Machine Learning Workflow ✅

import torch
import torchvision
import matplotlib.pyplot as pl
import numpy as np

1 Dataset

A dataset is a large collection of input-output pairs: \(\{(x_i, y_i): i\in D\}\). Each pair \((x, y)\) is called a sample.

The dataset is to be used for both training and testing of a machine learning system.
For neural network based training, we have to encode everything as tensors. Thus, each sample must be transformed into some tensor of real numbers.
For numerical reasons, we want the rescale the numerical value to values close to \([-1, 1]\).

1.1 PyTorch datasets

PyTorch provides a set of standard datasets for educational and research purposes.

from torchvision import transforms

transform = transforms.Compose([
    transforms.ToTensor(),
])

dataset = torchvision.datasets.mnist.MNIST('/workspace/datasets/', download=True, transform=transform)

1.2 The MNIST dataset

#
# The input data is 28x28 tensor of integers.
#
dataset.data.shape, dataset.data.dtype

(torch.Size([60000, 28, 28]), torch.uint8)

#
# The output data is just integers.
#
dataset.targets.shape, dataset.targets.dtype

(torch.Size([60000]), torch.int64)

Let’s inspect the data as an image.

x, y = dataset[0]
x.shape, type(y)

(torch.Size([1, 28, 28]), int)

x.squeeze_()
pl.imshow(x, cmap='gray')
pl.xticks([]); pl.yticks([])
pl.title(f'Label = {y}');

fig = pl.figure(figsize=(6,4))

for i in range(12):
    x, y = dataset[i]
    ax = fig.add_subplot(3,4,i+1)
    ax.set_aspect('equal')
    ax.set_xticks([])
    ax.set_yticks([])
    ax.imshow(x.squeeze(), cmap='gray')

2 Data loader

Data loader is a stage of the machine learning pipeline that feeds data into the neural networks.

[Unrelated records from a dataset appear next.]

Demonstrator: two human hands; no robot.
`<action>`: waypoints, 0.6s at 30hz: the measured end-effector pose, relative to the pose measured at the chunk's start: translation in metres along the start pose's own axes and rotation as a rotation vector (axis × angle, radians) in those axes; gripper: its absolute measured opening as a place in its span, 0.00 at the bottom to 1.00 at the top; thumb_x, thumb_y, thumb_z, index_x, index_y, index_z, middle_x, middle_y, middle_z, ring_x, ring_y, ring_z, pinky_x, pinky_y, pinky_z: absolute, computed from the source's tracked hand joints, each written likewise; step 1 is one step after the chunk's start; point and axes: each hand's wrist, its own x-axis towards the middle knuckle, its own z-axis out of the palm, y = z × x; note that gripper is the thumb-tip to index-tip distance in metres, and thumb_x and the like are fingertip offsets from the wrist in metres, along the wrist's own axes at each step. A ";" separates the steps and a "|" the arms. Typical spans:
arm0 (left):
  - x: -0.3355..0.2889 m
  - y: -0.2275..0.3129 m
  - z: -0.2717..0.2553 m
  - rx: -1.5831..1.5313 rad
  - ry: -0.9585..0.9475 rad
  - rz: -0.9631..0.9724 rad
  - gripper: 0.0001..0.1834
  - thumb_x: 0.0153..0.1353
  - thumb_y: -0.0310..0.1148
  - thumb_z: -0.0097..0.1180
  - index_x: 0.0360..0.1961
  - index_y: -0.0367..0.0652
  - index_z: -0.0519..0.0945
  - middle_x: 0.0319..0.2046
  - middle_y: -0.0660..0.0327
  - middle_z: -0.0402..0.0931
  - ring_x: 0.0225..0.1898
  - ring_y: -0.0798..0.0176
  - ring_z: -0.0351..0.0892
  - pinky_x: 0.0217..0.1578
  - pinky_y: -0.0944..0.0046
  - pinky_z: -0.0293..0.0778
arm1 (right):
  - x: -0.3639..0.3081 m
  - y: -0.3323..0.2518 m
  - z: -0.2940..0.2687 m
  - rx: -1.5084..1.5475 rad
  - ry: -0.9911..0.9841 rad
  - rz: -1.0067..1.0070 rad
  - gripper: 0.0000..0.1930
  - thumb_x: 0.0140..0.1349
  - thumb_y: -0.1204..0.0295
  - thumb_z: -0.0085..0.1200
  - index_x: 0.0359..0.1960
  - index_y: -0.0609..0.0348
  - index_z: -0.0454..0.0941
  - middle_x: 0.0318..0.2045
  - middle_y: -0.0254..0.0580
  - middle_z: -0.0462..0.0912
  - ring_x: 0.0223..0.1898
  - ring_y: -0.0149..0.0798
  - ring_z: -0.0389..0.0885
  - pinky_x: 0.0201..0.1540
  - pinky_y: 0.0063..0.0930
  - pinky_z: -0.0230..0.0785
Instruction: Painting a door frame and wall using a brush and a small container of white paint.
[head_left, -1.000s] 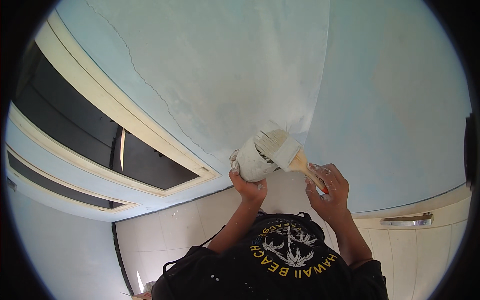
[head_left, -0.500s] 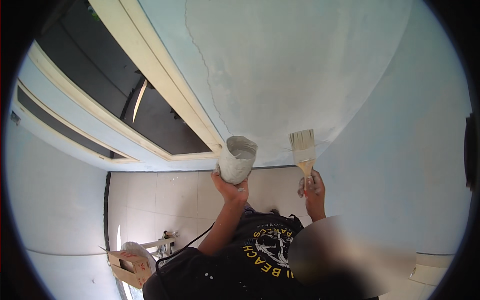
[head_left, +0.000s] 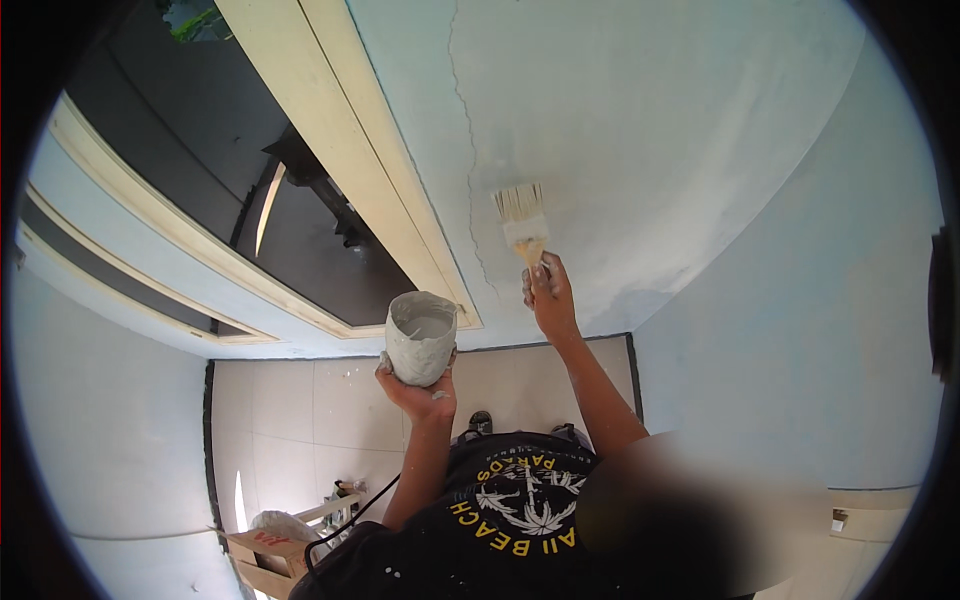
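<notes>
My left hand grips a paint-smeared pot from below and around its side. Pale grey-white paint shows inside its uneven rim. In my right hand is a wide flat paintbrush, held by its wooden handle with the bristles pointing up toward the wall. The bristles are coated pale and lie just right of a long crack in the light blue-grey wall. Whether the tips touch the wall I cannot tell. Both hands have paint smears.
A cream window frame with dark glass borders the wall on the left. Tiled floor lies below, edged by a dark skirting strip. At lower left stand a cardboard box and a plastic bag. Another wall rises at right.
My right hand has raised the paintbrush up and left, near the crack. My left hand and the pot sit lower and further left in view. The whole view has also shifted.
</notes>
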 end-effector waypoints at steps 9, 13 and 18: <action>0.030 0.006 -0.032 0.078 -0.101 -0.028 0.29 0.61 0.55 0.39 0.58 0.52 0.69 0.56 0.59 0.69 0.52 0.47 0.72 0.44 0.42 0.71 | 0.016 -0.028 -0.002 0.143 0.141 -0.099 0.12 0.75 0.67 0.40 0.54 0.58 0.68 0.28 0.30 0.70 0.23 0.20 0.64 0.24 0.17 0.60; 0.041 0.012 -0.040 0.091 -0.117 -0.081 0.29 0.61 0.55 0.39 0.58 0.51 0.69 0.56 0.59 0.69 0.53 0.48 0.71 0.46 0.42 0.70 | 0.008 -0.022 -0.004 0.100 0.190 -0.065 0.12 0.75 0.66 0.41 0.52 0.58 0.70 0.27 0.30 0.71 0.23 0.19 0.64 0.24 0.16 0.60; 0.044 0.016 -0.037 0.110 -0.144 -0.128 0.29 0.62 0.55 0.39 0.58 0.51 0.69 0.56 0.59 0.69 0.53 0.48 0.71 0.47 0.41 0.70 | -0.016 0.022 -0.021 0.013 0.273 0.009 0.13 0.74 0.63 0.44 0.52 0.58 0.70 0.26 0.29 0.71 0.21 0.19 0.64 0.22 0.15 0.59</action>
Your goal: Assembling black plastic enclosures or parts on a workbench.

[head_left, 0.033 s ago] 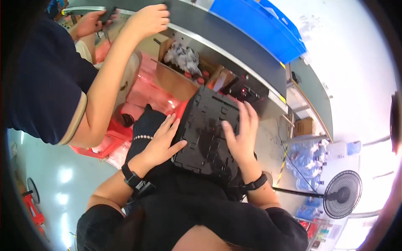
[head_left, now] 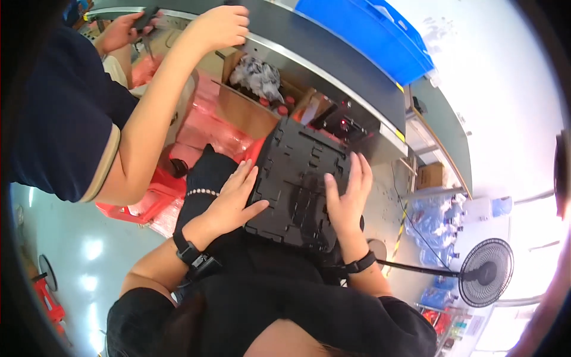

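Note:
A black moulded plastic tray (head_left: 297,184) with many slots and ridges on its top lies across my lap, slightly tilted. Along its left edge rests my left hand (head_left: 235,202), open, with the fingers stretched forward and the thumb pointing over the tray. My right hand (head_left: 351,199) is at the opposite edge, open, its thumb and fingers apart. Neither hand is wrapped round anything. Whether the right fingertips touch the tray's side cannot be made out. Beneath the tray, its underside is hidden.
A conveyor belt (head_left: 285,35) runs ahead, carrying a blue crate (head_left: 369,35). Under it stands a cardboard box (head_left: 238,107) with crumpled plastic and red-capped bottles. At left, a co-worker's arm (head_left: 157,113) reaches to the belt. A red stool (head_left: 157,193) and a fan (head_left: 486,272) flank me.
My right hand has shifted slightly to the right along with the tray's right edge. The co-worker's near hand has also moved a little right. My left hand stays at the tray's left edge.

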Demonstrator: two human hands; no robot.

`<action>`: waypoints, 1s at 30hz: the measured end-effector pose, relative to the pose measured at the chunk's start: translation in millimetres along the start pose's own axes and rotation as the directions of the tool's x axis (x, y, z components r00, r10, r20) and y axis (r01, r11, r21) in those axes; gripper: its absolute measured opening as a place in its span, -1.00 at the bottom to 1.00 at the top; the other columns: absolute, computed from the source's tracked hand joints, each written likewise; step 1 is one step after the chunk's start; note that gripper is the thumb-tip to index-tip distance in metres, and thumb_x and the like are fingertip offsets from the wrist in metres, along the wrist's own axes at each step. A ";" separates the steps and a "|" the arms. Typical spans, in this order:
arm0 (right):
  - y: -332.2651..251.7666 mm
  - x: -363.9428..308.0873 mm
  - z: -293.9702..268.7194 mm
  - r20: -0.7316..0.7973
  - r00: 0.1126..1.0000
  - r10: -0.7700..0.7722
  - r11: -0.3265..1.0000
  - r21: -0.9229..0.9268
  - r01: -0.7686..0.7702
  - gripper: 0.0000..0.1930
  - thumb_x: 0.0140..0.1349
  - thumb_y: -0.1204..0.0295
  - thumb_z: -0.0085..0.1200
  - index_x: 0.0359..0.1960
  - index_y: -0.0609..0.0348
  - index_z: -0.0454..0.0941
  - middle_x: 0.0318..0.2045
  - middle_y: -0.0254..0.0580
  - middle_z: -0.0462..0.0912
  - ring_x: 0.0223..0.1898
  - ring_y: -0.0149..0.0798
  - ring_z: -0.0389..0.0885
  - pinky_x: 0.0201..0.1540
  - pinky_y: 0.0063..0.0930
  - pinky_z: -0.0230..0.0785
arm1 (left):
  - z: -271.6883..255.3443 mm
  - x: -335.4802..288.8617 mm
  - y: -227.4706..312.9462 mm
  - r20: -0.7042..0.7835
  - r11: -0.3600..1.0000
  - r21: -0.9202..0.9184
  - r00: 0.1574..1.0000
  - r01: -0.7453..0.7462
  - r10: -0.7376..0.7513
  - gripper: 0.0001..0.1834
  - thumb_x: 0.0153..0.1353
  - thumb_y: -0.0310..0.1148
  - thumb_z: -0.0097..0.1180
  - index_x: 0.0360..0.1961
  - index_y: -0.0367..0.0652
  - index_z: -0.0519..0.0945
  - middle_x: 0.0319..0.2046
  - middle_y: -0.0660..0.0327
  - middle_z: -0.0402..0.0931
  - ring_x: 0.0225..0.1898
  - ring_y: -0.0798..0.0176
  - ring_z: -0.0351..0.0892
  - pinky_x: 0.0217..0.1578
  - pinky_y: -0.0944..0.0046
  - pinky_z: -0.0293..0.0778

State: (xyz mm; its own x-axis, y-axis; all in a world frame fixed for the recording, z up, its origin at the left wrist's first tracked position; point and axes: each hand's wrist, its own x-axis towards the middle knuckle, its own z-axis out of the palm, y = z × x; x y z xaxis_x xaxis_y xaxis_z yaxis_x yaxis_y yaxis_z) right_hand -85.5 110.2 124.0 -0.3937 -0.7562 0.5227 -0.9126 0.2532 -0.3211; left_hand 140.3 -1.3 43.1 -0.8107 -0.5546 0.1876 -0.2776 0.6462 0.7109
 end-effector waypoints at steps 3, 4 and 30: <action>30.9 -61.5 3.9 0.072 0.891 0.448 0.893 -0.004 -0.449 -0.28 0.15 0.28 0.15 0.25 0.41 0.11 0.13 0.30 0.28 0.21 0.21 0.21 0.27 -0.10 0.04 | 14.0 8.2 17.7 0.079 0.992 -0.115 0.996 0.051 -0.042 -0.02 0.15 -0.12 0.17 0.30 -0.53 -0.13 0.30 -0.37 -0.11 0.36 -0.28 -0.08 0.32 0.04 -0.01; 38.1 -77.1 6.9 0.177 0.774 0.607 0.788 -0.007 -0.616 -0.26 0.19 0.24 0.13 0.26 0.44 0.08 0.13 0.31 0.28 0.22 0.18 0.21 0.27 -0.15 0.04 | 16.9 9.3 20.3 0.082 0.992 -0.102 0.995 0.068 -0.060 -0.02 0.15 -0.12 0.17 0.30 -0.53 -0.13 0.30 -0.37 -0.11 0.36 -0.28 -0.08 0.32 0.04 -0.01; 163.2 -188.6 -120.6 0.366 0.695 0.619 -0.338 0.923 -0.185 -0.74 0.29 0.35 -0.04 -0.04 0.15 0.47 -0.29 -0.26 0.60 -0.35 -0.35 0.55 -0.35 -0.47 0.36 | 5.4 8.1 47.9 0.250 0.954 0.277 0.967 -0.111 0.040 -0.29 0.21 -0.11 0.05 0.33 -0.16 0.17 0.40 0.04 -0.09 0.42 -0.05 -0.17 0.35 -0.05 -0.18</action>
State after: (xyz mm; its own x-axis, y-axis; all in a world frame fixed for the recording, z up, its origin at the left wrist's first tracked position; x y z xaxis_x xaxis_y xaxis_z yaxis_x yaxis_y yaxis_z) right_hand -173.6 366.9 68.2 -0.7979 -0.5900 -0.1239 0.4830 -0.5026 -0.7170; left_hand 117.6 28.0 75.0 -0.9243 -0.3796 0.0404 -0.3178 0.8237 0.4696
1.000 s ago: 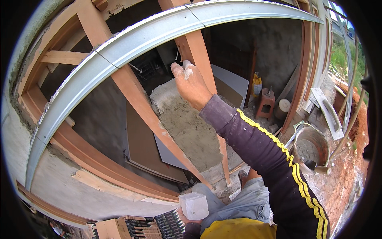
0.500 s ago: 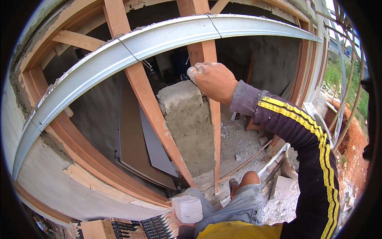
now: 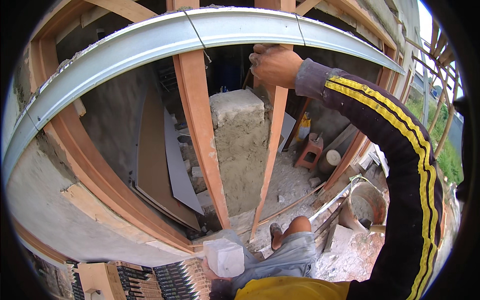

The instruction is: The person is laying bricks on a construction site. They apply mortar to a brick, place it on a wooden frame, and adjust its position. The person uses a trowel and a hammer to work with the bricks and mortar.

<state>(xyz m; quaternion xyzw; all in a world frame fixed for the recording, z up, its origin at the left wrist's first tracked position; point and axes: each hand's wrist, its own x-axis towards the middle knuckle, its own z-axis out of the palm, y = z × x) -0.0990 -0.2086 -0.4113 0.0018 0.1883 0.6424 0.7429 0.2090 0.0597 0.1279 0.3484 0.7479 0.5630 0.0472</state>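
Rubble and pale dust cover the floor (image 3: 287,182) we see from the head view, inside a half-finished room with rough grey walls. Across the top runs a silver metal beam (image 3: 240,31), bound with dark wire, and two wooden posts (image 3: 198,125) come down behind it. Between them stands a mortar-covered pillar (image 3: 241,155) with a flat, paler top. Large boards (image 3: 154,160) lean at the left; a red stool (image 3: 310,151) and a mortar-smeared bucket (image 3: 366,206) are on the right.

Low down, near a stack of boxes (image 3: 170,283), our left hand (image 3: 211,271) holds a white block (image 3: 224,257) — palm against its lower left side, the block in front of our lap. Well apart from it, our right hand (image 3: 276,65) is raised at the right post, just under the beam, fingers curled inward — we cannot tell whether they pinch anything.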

Shuffle dataset samples into pseudo random positions to avoid bad gradient estimation.
Split dataset samples into small batches during stochastic gradient descent training.

PyTorch provides a helper class to perform data loading.

dataloader = torch.utils.data.DataLoader(dataset, batch_size=36, shuffle=True)

for (xs, ys) in dataloader:
    break
xs.shape, ys.shape

(torch.Size([36, 1, 28, 28]), torch.Size([36]))

im = torchvision.utils.make_grid(xs, nrow=6)
pl.imshow(np.transpose(im, (1,2,0)))
pl.xticks([])
pl.yticks([]);

3 Neural Network Model

Now we can build the model and optimizer for training.

3.1 A MLP model

from torch import nn

class MyModel(nn.Module):
    def __init__(self):
        super().__init__()
        self.net = nn.Sequential(
            nn.Flatten(),
            nn.Linear(28*28, 100),
            nn.ReLU(),
            nn.Linear(100, 10)
        )
    def forward(self, x):
        return self.net(x)

model = MyModel()

3.2 The loss function

loss_fn = nn.CrossEntropyLoss()

3.3 Optimizer

optimizer = torch.optim.Adam(model.parameters())

4 Training

def train(model, optimizer, loss_fn, epochs):
    for epoch in range(epochs):
        for (i, (x, y_true)) in enumerate(dataloader):
            optimizer.zero_grad()
            y_out = model(x)
            loss = loss_fn(y_out, y_true)
            loss.backward()
            optimizer.step()
            if i % 100 == 0:
                report(model, dataset, loss_fn)
        report(model, dataset, loss_fn)
        
def report(model, dataset, loss_fn):
    with torch.no_grad():
        length = len(dataset)
        for x, y_true in torch.utils.data.DataLoader(dataset, batch_size=length):
            y_out = model(x)
            loss = loss_fn(y_out, y_true).item()
            y_pred = y_out.argmax(axis=1)
            success = (y_pred == y_true).sum().item()
            accuracy = success / length
            print(f"Loss = {loss:.2f}, Accuracy = {accuracy:.2f}")

train(model, optimizer, loss_fn, epochs=1)

Loss = 2.28, Accuracy = 0.22
Loss = 0.51, Accuracy = 0.86
Loss = 0.38, Accuracy = 0.89
Loss = 0.33, Accuracy = 0.90
Loss = 0.31, Accuracy = 0.91
Loss = 0.29, Accuracy = 0.91
Loss = 0.26, Accuracy = 0.92
Loss = 0.25, Accuracy = 0.93
Loss = 0.25, Accuracy = 0.93
Loss = 0.23, Accuracy = 0.93
Loss = 0.22, Accuracy = 0.93
Loss = 0.20, Accuracy = 0.94
Loss = 0.19, Accuracy = 0.95
Loss = 0.19, Accuracy = 0.94
Loss = 0.18, Accuracy = 0.95
Loss = 0.17, Accuracy = 0.95
Loss = 0.16, Accuracy = 0.95
Loss = 0.16, Accuracy = 0.95

5 Model Evaluation

test_dataset = torchvision.datasets.MNIST('/workspace/datasets/', train=False, transform=transform)
test_dataloader = torch.utils.data.DataLoader(test_dataset, batch_size=len(test_dataset))

model.eval()

report(model, test_dataset, loss_fn)

Loss = 0.16, Accuracy = 0.95

6 Model In Production

for k, v in model.state_dict().items():
    print(k, v.shape)

net.1.weight torch.Size([100, 784])
net.1.bias torch.Size([100])
net.3.weight torch.Size([10, 100])
net.3.bias torch.Size([10])

6.1 Saving model to disk

torch.save(model.state_dict(), './model_params.pt')

6.2 Loading model from disk

model_state_dict = torch.load('./model_params.pt')

model_in_prod = MyModel()
model_in_prod.load_state_dict(model_state_dict)

<All keys matched successfully>

model_in_prod

MyModel(
  (net): Sequential(
    (0): Flatten(start_dim=1, end_dim=-1)
    (1): Linear(in_features=784, out_features=100, bias=True)
    (2): ReLU()
    (3): Linear(in_features=100, out_features=10, bias=True)
  )
)

report(model_in_prod, test_dataset, loss_fn)

Loss = 0.16, Accuracy = 0.95